This is an R Markdown
supplement for the article Tutorial on survival
modelling with omics data (Z. Zhao et al. 2023).
The Cancer Genome Atlas (TCGA) provides an enormous collection of cancer data sets, including survival, clinical and multi-omics data.
We will use TCGA data to demonstrate:
The R/Bioconductor package TCGAbiolinks (Mounir 2019) provides a few functions to download and preprocess clinical and multi-omics data from the Genomic Data Commons (GDC) Data Portal for further analysis.
First we load all necessary libraries used in this tutorial except mlr3 libraries which will be
introduced later. Then we use function GDCquery_clinic()

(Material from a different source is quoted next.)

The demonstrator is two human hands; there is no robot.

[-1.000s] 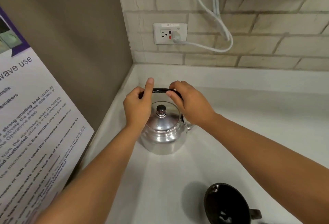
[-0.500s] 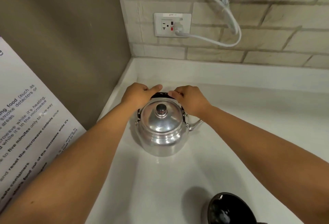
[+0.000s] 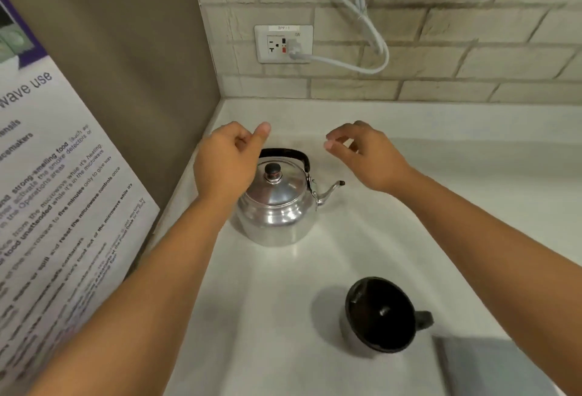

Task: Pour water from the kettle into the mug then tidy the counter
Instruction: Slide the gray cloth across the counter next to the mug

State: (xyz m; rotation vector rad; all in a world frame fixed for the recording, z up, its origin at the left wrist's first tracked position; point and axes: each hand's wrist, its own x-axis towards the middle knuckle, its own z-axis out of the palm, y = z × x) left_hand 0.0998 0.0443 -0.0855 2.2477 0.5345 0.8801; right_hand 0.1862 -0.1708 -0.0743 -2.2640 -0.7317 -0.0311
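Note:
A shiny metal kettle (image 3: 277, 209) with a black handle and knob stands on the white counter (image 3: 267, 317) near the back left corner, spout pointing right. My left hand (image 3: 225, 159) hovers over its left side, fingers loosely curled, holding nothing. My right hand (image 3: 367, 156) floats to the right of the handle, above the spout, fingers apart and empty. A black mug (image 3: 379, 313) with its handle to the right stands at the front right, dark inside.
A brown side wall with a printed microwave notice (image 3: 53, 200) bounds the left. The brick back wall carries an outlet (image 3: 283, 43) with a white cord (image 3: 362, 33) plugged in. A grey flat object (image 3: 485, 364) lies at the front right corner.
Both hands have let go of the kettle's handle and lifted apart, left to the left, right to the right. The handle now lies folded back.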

from TCGAbiolinks package to query and download TCGA
survival and clinical data from multiple cancer types:
# load all libraries used in this tutorial except mlr3
library("TCGAbiolinks")
library("SummarizedExperiment")
library("DESeq2")
library("dplyr")
library("ggplot2")
library("survival")
library("survminer")
library("M3C")
library("glmnet")
library("plotmo")
library("grpreg")
library("SGL")
library("psbcGroup")
library("GGally")
library("BhGLM")
library("risksetROC")
library("riskRegression")
library("peperr")
library("c060")
library("rms")
library("survAUC")
library("regplot")
# download the clinical data and extract data for multiple cancers using GDC api method
cancer_types = c("TCGA-BLCA", "TCGA-BRCA", "TCGA-COAD", "TCGA-LIHC",
"TCGA-LUAD", "TCGA-PAAD", "TCGA-PRAD", "TCGA-THCA")
clin = NULL
for (i in seq_along(cancer_types)) {
tmp = TCGAbiolinks::GDCquery_clinic(project = cancer_types[i], type = "clinical")
clin = rbind(clin, tmp[, c("project", "submitter_id", "vital_status",
"days_to_last_follow_up", "days_to_death",
"age_at_diagnosis", "gender", "race",
"ethnicity", "ajcc_pathologic_t")])
}
# extract the observed time for each patient and use years as unit
clin$time = apply(clin[, c("days_to_death", "days_to_last_follow_up")], 1, max, na.rm = TRUE) / 365.25
clin$age = clin$age_at_diagnosis / 365.25
clin$status = clin$vital_status
clin = clin[, c("project", "submitter_id", "status", "time", "gender", "age", "race", "ethnicity")]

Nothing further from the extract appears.